ASTU399

Indigenous Stories of Hydro Power in Quebec and BC

Meryl McMaster, Time's Gravity 2015 (source: gallerieswest.ca)

This course meets the Place and Power requirement

This course explores how Indigenous writers, filmmakers and artists in Quebec and BC engage with the impact of hydro development on their lands. Through the example of a local case and a cross-country one, we will examine how hydro, often perceived as a form of sustainable energy, is also an extractive industry that has participated in the historical and ongoing process of separating Indigenous peoples from their lands. We will put the local case of hydro in BC in dialogue with hydro power in Quebec, a province where hydro development is connected to the Québécois national project and where water symbolizes the resource that led to the province’s economic emancipation. Through the study of life-writing, testimony, autofiction and dystopian fiction, we will explore the themes of relationship to land, culture and kin, and interrogate the dynamics that govern our current extractivist and colonialist systems of exploitation and power. Students will engage with literary texts from a variety of genres, as well as cinema and visual art to analyze the themes, arguments, rhetorical and visual devices put forward by creators. Students will gain an understanding of a timely issue at work in Quebec and BC.
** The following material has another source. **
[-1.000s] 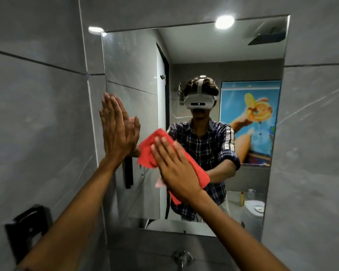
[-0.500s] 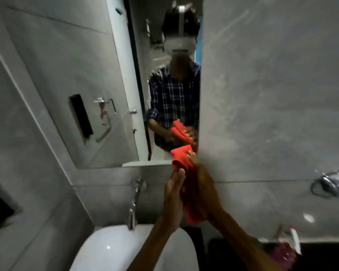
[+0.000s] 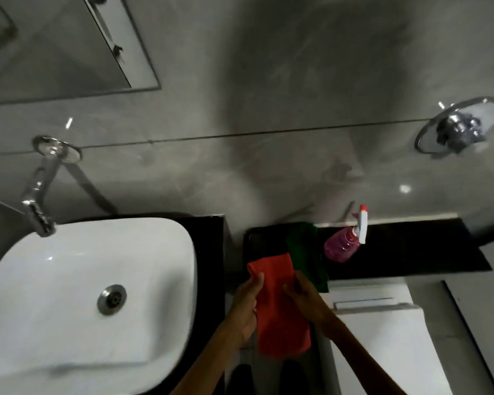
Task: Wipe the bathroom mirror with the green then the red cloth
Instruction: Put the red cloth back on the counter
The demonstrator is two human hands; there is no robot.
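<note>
Grey-tiled bathroom, black ledge point(image 3: 411, 246) | left hand point(image 3: 247, 306) and right hand point(image 3: 307, 299) curled onto red cloth point(image 3: 280, 309), held over ledge edge | green cloth point(image 3: 304, 252) laid beside spray bottle point(image 3: 344, 243) | mirror point(image 3: 69, 44) untouched, wiping likely finished

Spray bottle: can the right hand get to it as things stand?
Probably yes. The spray bottle stands in the open on the black ledge, nothing in front of it. But the right hand holds the red cloth together with the left hand, so it must let go first.
</note>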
Language of instruction: English

Prerequisites: No prerequisites. Restricted to Faculty of Arts students.

Close Reading Tests – 30% (2 x 15%)
Facilitation of a Workshop – 12%
The Place and Power Zine Project – 45%
[Stage 1 (10%); Stage 2 (15%); Showcase (20%)]
Active Participation – 13%
** This information is subject to change **

With full works and excerpts from:

  • Jordan Abel
  • An Antane Kapesh
  • Zebedee Nungak
  • Lee Maracle
  • Darrel J McLeod
  • Virginia Pésémapéo Bordeleau
  • Margaret Sam-Cromarty

Films and theoretical readings will be available through Canvas and UBC libraries.